§ **DIRECTIONS FOR THIS TASK**
Reproduce every entry exactly and leave its pictures out.

§ **TASK INPUTS**
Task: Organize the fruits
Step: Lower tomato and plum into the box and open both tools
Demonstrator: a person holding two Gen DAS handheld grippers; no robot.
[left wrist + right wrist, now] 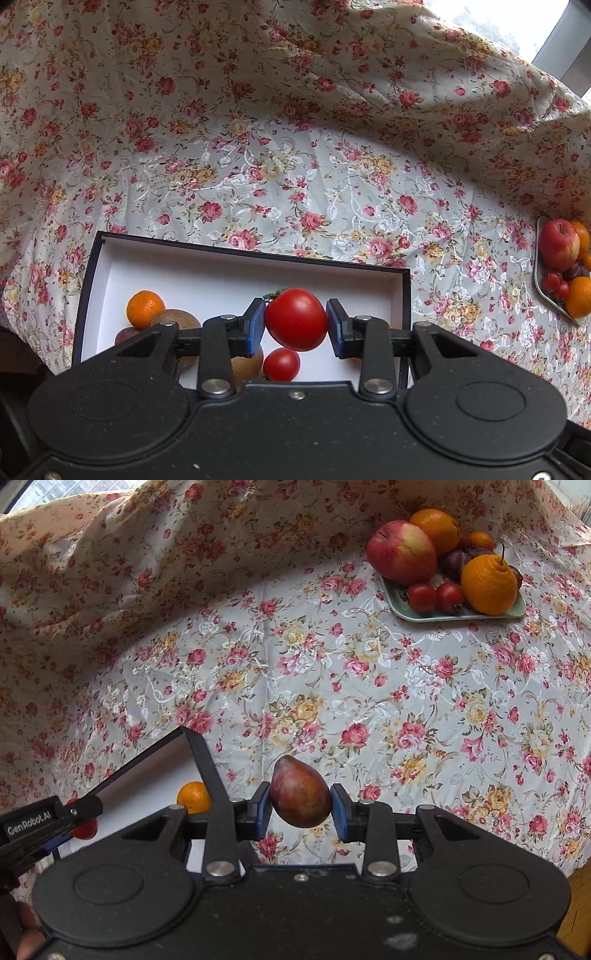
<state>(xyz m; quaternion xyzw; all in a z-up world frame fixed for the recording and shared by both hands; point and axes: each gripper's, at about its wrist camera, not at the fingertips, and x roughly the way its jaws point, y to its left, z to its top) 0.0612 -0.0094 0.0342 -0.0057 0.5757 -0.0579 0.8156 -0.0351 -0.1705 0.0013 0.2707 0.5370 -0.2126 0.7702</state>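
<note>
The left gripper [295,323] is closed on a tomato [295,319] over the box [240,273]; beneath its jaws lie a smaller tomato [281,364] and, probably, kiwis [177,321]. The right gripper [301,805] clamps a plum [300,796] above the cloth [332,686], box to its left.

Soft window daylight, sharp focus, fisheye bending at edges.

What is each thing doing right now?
Left gripper: shut on the big tomato, above the box.
Right gripper: shut on the plum, over the tablecloth.
Box: open, some fruit inside.
Tray: piled with fruit.
</note>
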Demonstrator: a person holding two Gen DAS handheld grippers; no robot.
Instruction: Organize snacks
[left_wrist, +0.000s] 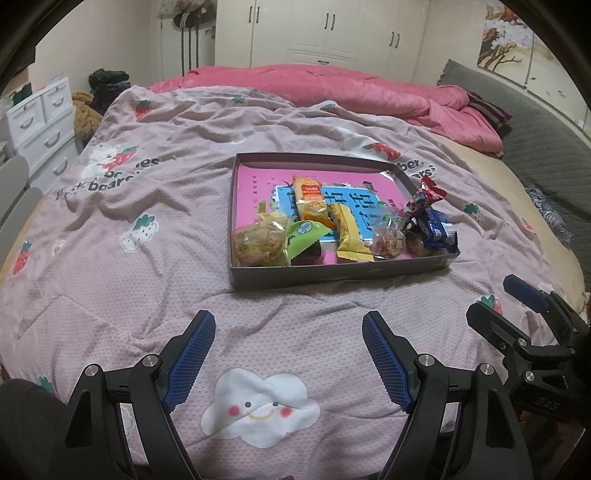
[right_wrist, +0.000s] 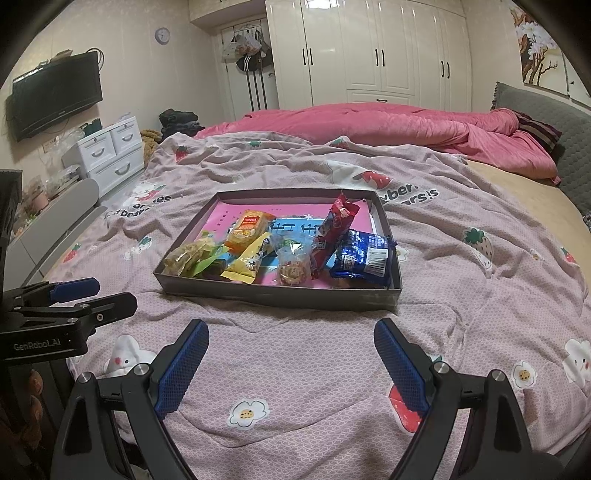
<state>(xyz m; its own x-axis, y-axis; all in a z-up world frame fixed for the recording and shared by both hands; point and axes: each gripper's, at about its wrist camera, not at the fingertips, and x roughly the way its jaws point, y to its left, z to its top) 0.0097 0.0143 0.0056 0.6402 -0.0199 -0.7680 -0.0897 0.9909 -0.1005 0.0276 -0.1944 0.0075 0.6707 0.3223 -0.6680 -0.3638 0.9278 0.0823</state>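
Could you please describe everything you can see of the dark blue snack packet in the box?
The dark blue snack packet is a glossy, crinkled wrapper with white print and a barcode label on its near end. It lies flat in the near right corner of the shallow dark box, against the right wall. The red packet leans beside it on its left. Neither tool touches it.

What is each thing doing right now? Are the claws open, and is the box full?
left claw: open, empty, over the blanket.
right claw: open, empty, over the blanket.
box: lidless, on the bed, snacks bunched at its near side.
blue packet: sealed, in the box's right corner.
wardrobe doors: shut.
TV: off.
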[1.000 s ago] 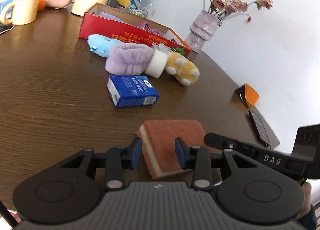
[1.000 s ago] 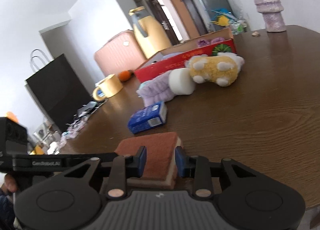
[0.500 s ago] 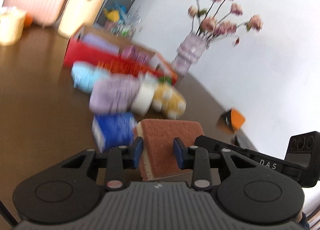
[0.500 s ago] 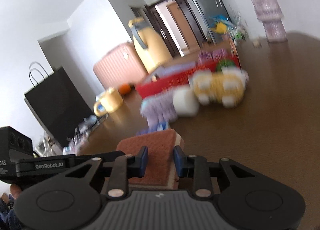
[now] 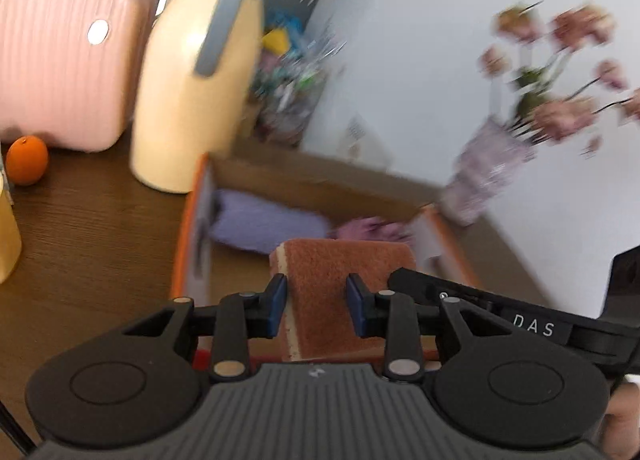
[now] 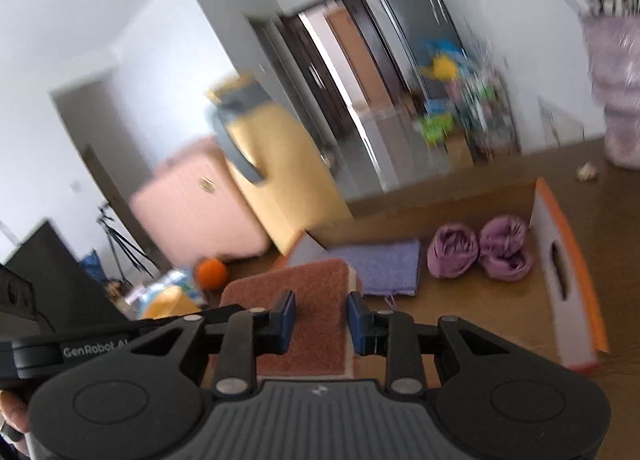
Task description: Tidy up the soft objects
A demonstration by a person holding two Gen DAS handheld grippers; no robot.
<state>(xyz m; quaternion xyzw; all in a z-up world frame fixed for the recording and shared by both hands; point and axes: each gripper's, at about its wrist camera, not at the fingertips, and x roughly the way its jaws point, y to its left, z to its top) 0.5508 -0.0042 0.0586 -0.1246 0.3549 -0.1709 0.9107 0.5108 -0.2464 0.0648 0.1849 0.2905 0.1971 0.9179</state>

§ **RESPONSE AREA**
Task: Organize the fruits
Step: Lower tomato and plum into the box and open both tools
Demonstrator: a person holding two Gen DAS handheld grippers; no robot.
[left wrist + right wrist, now] 
<state>(xyz m; quaternion xyzw; all in a z-up world frame fixed for the recording and shared by both hands; point and axes: each gripper's, at about its wrist camera, not at the fingertips, and x roughly the way its jaws point, y to its left, z to its top) 0.0612 -0.0094 0.0342 -0.0057 0.5757 -0.0579 0.8156 -0.0351 -0.1705 0.0013 0.2707 0.5370 -0.2126 0.7702</state>
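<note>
The left gripper [295,323] is closed on a tomato [295,319] over the box [240,273]; beneath its jaws lie a smaller tomato [281,364] and, probably, kiwis [177,321]. The right gripper [301,805] clamps a plum [300,796] above the cloth [332,686], box to its left.

Soft window daylight, sharp focus, fisheye bending at edges.

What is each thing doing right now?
Left gripper: shut on the big tomato, above the box.
Right gripper: shut on the plum, over the tablecloth.
Box: open, some fruit inside.
Tray: piled with fruit.
</note>
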Demonstrator: a person holding two Gen DAS handheld grippers; no robot.
Instruction: Organize snacks
[left_wrist, +0.000s] 
[right_wrist, +0.000s] 
<state>(xyz m; its own x-axis, y-axis; all in a z-up world frame fixed for the recording and shared by both hands; point and axes: each gripper's, at about its wrist camera, not at the fingertips, and x roughly the way its jaws point, y to its left, z to its top) 0.0097 0.0143 0.0056 0.6402 -0.0199 -0.7680 -0.0897 0.9909 -0.1005 0.0276 -0.1944 0.0075 0.6707 0.3223 -0.6680 -0.3638 0.9278 0.0823</state>
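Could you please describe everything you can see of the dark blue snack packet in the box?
The dark blue snack packet is a glossy, crinkled wrapper with white print and a barcode label on its near end. It lies flat in the near right corner of the shallow dark box, against the right wall. The red packet leans beside it on its left. Neither tool touches it.

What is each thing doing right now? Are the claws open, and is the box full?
left claw: open, empty, over the blanket.
right claw: open, empty, over the blanket.
box: lidless, on the bed, snacks bunched at its near side.
blue packet: sealed, in the box's right corner.
wardrobe doors: shut.
TV: off.
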[1.000 s ago] 
[1.000 s ago] 
[0.500 s ago] 
[0.500 s ago] 
[now] 
[now] 
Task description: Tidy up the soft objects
A demonstration by a person holding two Gen DAS handheld grippers; no robot.
<state>(xyz m; quaternion xyzw; all in a z-up world frame fixed for the recording and shared by both hands; point and axes: each gripper's, at about its wrist camera, not at the fingertips, and x roughly the way its jaws point, y to its left, z to its top) 0.5508 -0.0042 0.0586 -0.1246 0.3549 -0.1709 0.9107 0.5108 -0.2464 0.0648 0.1849 0.2905 0.1971 0.9179</state>

Nothing more remains to be done for this exercise.